Was it about 1990 that all this worry about the "crisis of the youth leaving the church" began to enter the literature of the church? The fact is that Adventism is built on puritan principles which actually clash with the natural inclinations of 99% of living people. I'm just fortunate/cursed that they aren't intolerable to me even though I personally hold zero of the "essential" Adventist beliefs.
Anonymous said…
Responding to the Cultural Adventist and your comment that Adventism is based on principles which actually clash with the natural inclinations of 99% of living people. Again, I wonder if we haven't all lost our grip on what it means to be a Christian--what the radical demands of Jesus were for those who follow Him and become citizens of His kingdom. It's not that "Adventism" clashes with the natural inclinations of everybody, it's that Christianity is at odds with this world's value system. It is a cultural war. The kingdom of heaven and the kingdom of this world are diametrically opposed to one another and therein lies the clash. I'm preaching a series on the Sermon on the Mount and it is obvious that Jesus is issuing a radical call for His followers to be different from the world. Read it again and check it out. Adventism has it's unique cultural oddities that clash with the wider culture, but nothing compared to the counter-cultural principles of the Kingdom. Do we need to reflect and examine the legitimate claims of Christ and whether or not we really want to be Christians at all?

Randy
Ramone said…
Wow, I'm surprised to find friends from different parts of the country (and of my life) converging on the same blog, let alone the same topic!

Let me say quickly that I agree with Greg, Scott, and Bob_Deux. Each has mentioned a different "front" of the battle. Scott has mentioned the common Protestant resistance to allowing the Holy Spirit to change the way we "do church".

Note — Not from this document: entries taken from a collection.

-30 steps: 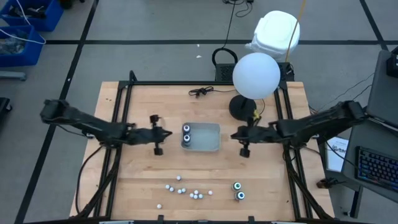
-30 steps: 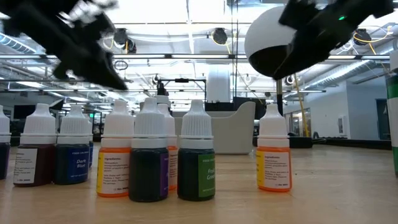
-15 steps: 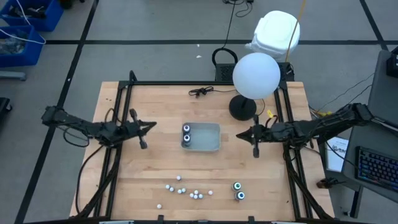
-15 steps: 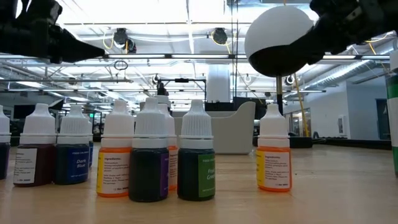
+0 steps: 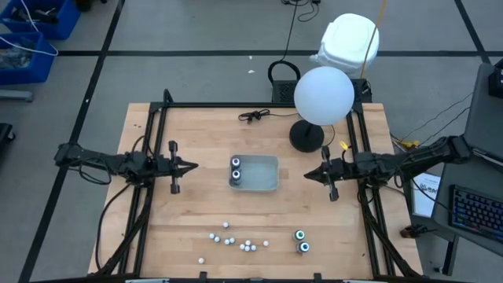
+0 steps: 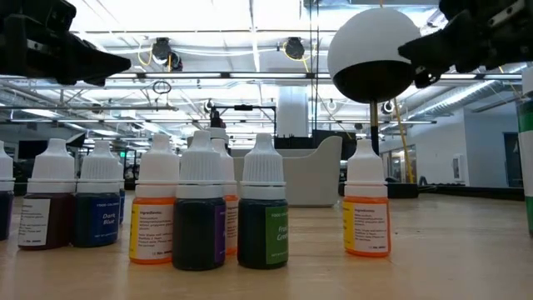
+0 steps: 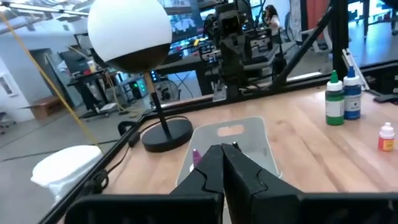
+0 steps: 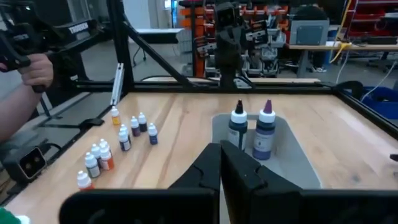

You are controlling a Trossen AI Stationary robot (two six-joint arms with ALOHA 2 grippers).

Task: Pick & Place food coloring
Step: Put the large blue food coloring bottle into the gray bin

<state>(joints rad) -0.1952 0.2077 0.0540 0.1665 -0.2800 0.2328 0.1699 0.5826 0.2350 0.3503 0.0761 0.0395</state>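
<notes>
In the high view, two dark bottles with pale tops [image 5: 236, 168] stand upright inside the grey tray [image 5: 263, 174]; the right wrist view shows them as a blue one [image 8: 237, 128] and a purple one [image 8: 263, 132]. Two teal-topped bottles [image 5: 302, 240] stand on the wood near the front edge. Several tiny white-capped bottles [image 5: 233, 239] stand in a loose cluster left of them, and fill the low view [image 6: 200, 212]. My left gripper [image 5: 193, 166] hovers left of the tray, shut [image 7: 222, 149]. My right gripper [image 5: 307, 174] hovers right of the tray, also shut [image 8: 221, 149].
A lamp with a white globe [image 5: 323, 94] stands on a black base [image 5: 306, 136] behind the tray's right end. A black cable [image 5: 253, 116] lies near the far edge. A person's hand [image 8: 32, 68] shows beyond the table's side. Bare wood lies between tray and bottles.
Both arms have drawn back from the tray: the left gripper toward the table's left edge, the right gripper toward the right edge. In the low view they have pulled out of the middle toward the picture's upper corners. The bottles and tray have stayed put.
</notes>
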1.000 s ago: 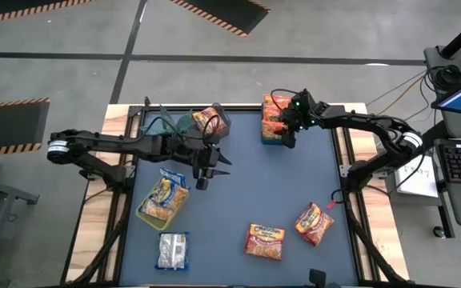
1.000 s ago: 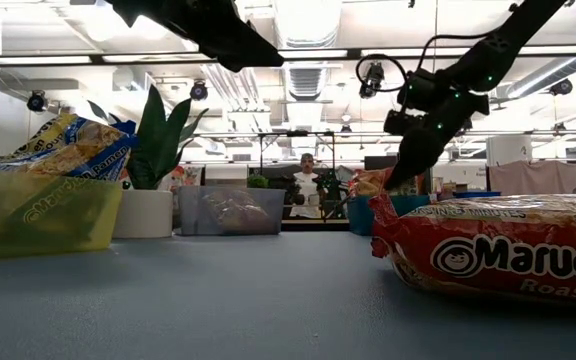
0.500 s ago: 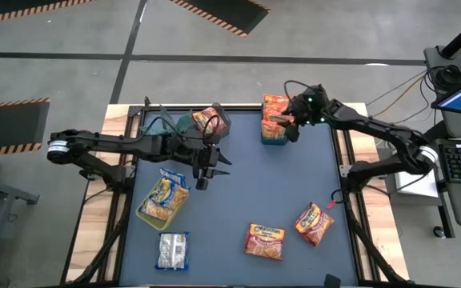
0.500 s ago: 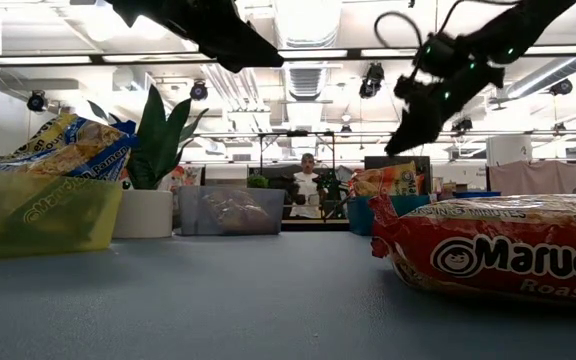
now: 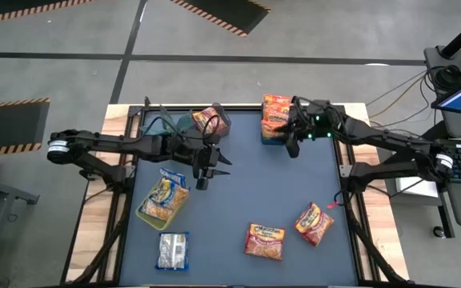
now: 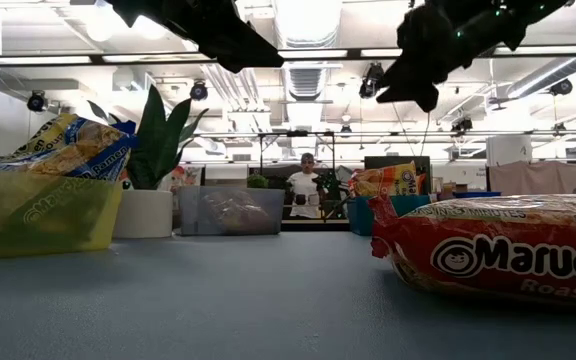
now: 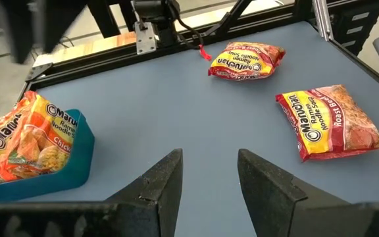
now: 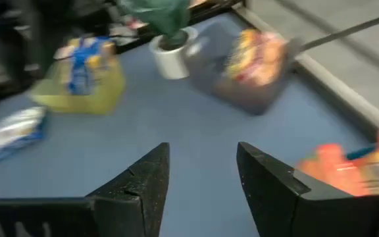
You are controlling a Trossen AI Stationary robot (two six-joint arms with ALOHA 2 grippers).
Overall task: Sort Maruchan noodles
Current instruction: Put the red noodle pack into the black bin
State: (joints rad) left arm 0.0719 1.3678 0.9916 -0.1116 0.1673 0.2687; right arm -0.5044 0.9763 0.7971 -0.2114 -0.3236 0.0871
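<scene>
Orange-red Maruchan packets [image 5: 274, 110] are piled in a blue bin [image 7: 68, 168] at the table's far side. Two more orange-red packets [image 5: 264, 241] [image 5: 314, 222] lie flat near the front edge. Yellow-and-blue packets [image 5: 166, 194] sit in a yellow bin [image 6: 38, 215], and a whitish packet [image 5: 172, 250] lies flat near the front left. My left gripper [image 7: 209, 158] hangs open above the table's middle-left [image 5: 221, 166], nothing between its fingers. My right gripper [image 8: 202, 155] is open and bare, raised beside the blue bin's near right corner [image 5: 292, 147].
A grey bin [image 5: 213, 120] holding a packet and a potted plant [image 5: 184, 122] stand at the far left-centre. Bare blue table stretches between the bins and the loose packets. A person stands in the room far behind the table [image 6: 306, 190].
My right gripper has risen off the blue bin's packets and drawn back toward the table's right edge, rolling as it went. The packets stay in the bin.
</scene>
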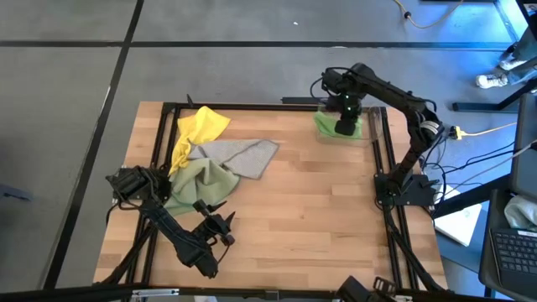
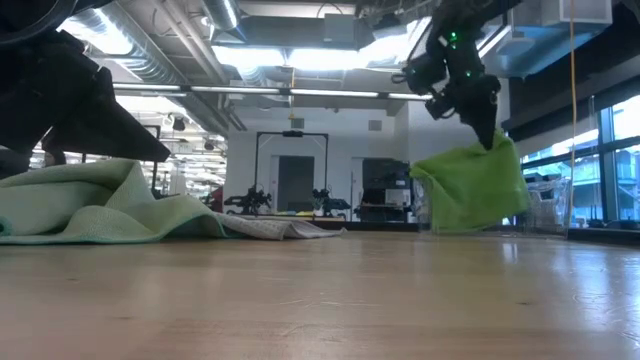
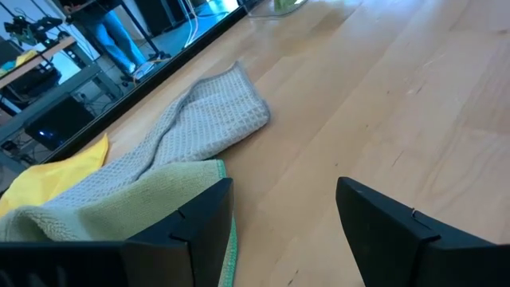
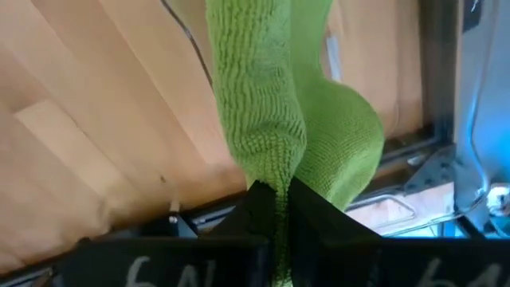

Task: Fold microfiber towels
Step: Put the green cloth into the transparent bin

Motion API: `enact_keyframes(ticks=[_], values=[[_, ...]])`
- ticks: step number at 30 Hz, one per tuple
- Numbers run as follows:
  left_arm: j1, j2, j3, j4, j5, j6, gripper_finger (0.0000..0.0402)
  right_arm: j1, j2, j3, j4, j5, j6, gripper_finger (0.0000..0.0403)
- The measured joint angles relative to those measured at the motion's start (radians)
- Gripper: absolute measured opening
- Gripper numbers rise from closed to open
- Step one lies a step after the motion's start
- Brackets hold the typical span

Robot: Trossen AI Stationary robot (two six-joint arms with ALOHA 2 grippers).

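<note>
- Table (image 1: 336,218): a bare wooden top inside a black frame; the middle and near right are free for laying a cloth out flat. No bin shows clearly on it.
- Progress: judged from the layout, the task is at an early stage. No towel lies as a finished flat fold; three are heaped and one is in the air.
- Towel heap, left half of the table: the grey-beige towel (image 1: 242,156) lies crumpled towards the centre, the pale olive-green towel (image 1: 197,180) overlaps its near-left edge, and the yellow towel (image 1: 200,128) lies bunched at the far-left frame, touching the other two. All three remain to be separated, spread and folded.
- Bright green towel (image 1: 325,126): at the far right edge of the table, hanging in a bunch with its lower part touching the surface in the low view. It is not spread, so its fold is not yet done.
- Right gripper (image 2: 487,135): above the far right corner, clenched on the top of the bright green towel; the right wrist view shows the cloth pinched between the fingers.
- Left gripper (image 3: 285,223): low over the near left of the table, just beside the pale olive-green towel, fingers spread wide and holding nothing.
- Obstructions: the frame rail near the hanging towel could snag the cloth; the overlapping heap hinders picking one towel alone.
</note>
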Motion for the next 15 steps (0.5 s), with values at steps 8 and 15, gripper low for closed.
enact_keyframes(ticks=[8, 15], values=[[0.000, 0.000, 0.000, 0.004, 0.001, 0.000, 0.0217, -0.103, 0.000, -0.056, 0.014, 0.037, -0.051, 0.0013], [0.000, 0.000, 0.000, 0.004, -0.001, 0.010, 0.0217, -0.195, 0.000, -0.102, 0.199, 0.043, -0.092, 0.0013]])
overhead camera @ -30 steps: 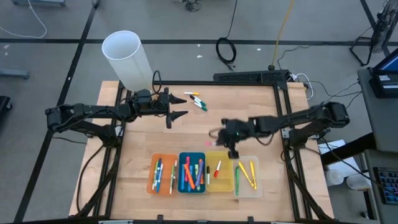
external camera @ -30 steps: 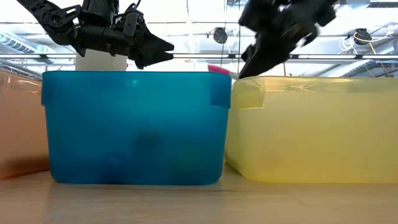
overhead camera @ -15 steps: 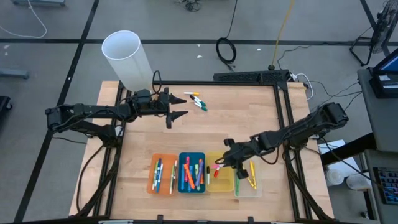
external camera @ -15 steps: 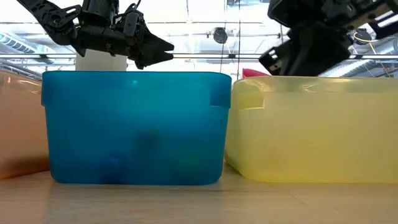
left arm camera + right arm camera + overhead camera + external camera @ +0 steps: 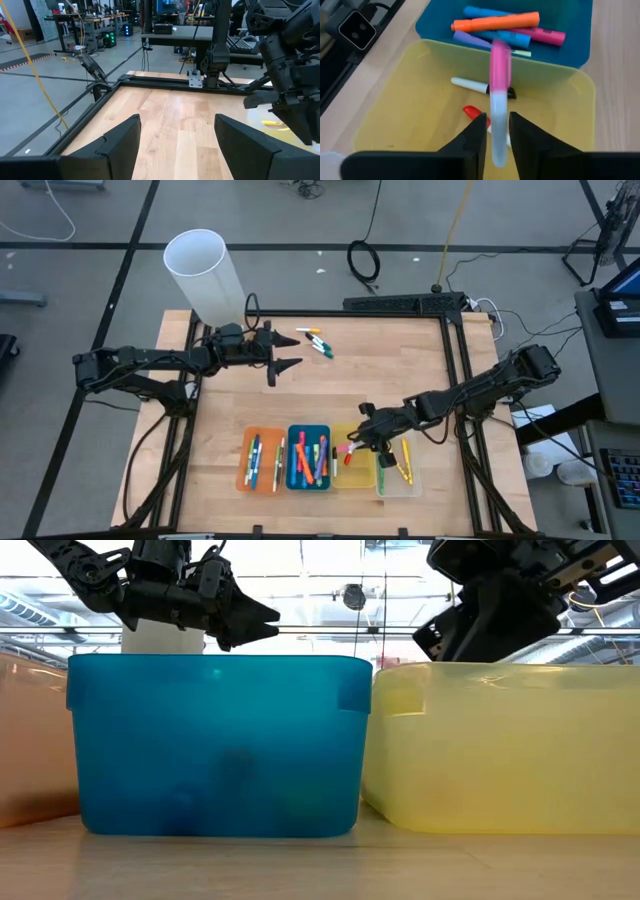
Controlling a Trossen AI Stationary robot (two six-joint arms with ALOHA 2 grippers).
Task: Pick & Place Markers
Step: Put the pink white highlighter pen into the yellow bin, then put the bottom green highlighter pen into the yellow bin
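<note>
My right gripper (image 5: 357, 442) hovers over the yellow tray (image 5: 340, 478), shut on a marker with a white body and pink cap (image 5: 499, 75). A white marker with a black cap (image 5: 470, 85) and a red-capped one (image 5: 471, 111) lie on the yellow tray's floor. Several markers lie in the orange tray (image 5: 245, 463), the blue tray (image 5: 309, 429) and the clear tray (image 5: 412, 480). A few loose markers (image 5: 315, 340) lie on the table near its far edge. My left gripper (image 5: 290, 351) waits open above the table's far left part, beside them. My right gripper pinches the marker's white body (image 5: 498, 131) between its two fingers (image 5: 475, 136). The marker runs along the fingers, its pink cap (image 5: 499, 65) pointing away from the wrist. It is lifted clear above the yellow tray's floor (image 5: 420, 120).
A white tube (image 5: 205, 275) stands at the table's far left corner, behind my left arm. A black frame (image 5: 455, 380) runs along the table's edges. The four trays stand in a row by the near edge; bare wood (image 5: 330, 390) lies between them and the loose markers.
My right gripper has moved from the table's middle toward the near edge and come over the yellow tray, carrying the pink-capped marker; in the last half second it has barely moved.
</note>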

Bob & Greg's "front", however, strikes at a core problem in Adventism: what to do with the historical foundation of the denomination, especially since it clashes with the Gospel. Shall we read it with one eye closed? Shall we rationalize it away and say this doesn't mean what it says? The answer, I believe, is simply to cast it off and cling to the Bible alone. We need nothing other than Jesus Christ. Our identity only needs to be in Him. That is wonderful "rest" indeed! We can find our special calling & uniqueness in Him -- He is our special One, He is the unique One. The Good News in Adventism can finally not be about *us* and what we have to offer that others don't, but rather it can finally be the Gospel once & for all entrusted to the saints.

What Scott wrote of doesn't seem to immediately converge on this point, since Protestant churches suffer from the same problems that Scott mentioned. However, the Holy Spirit is also named "The Spirit of Truth". When you allow Him to come in and adjust things to how He likes, He's going to push your comfort zones in more ways than one. I think most churches are comfortable with the Spirit moving in *established* ways. Some few Adventist churches are even open to the gifts of the Spirit (etc.), but the historical Adventist foundation is off-limits. Should the Spirit begin to suggest that we only need to rest in Christ for our identity, He might be told to stay in His place.

In sum, the freedoms of the Spirit that Scott mentioned indeed ought to be embraced & explored by Adventist churches. However, if the bitter root is not weeded out of the foundation, then people will still be unsure of their salvation. If they can still pick up EGW books off the church shelf and learn from "a continuing and authoritative source of truth" that they must --by keeping the Law-- stand perfect before God without an intercessor, then their understanding of the Gospel and the power of the blood of Jesus Christ will be confused. The authority of the "Spirit of Prophecy" will serve to continue the confusion perpetually, being passed down from one generation to the next, unable to let it go for fear of damaging our identity & name.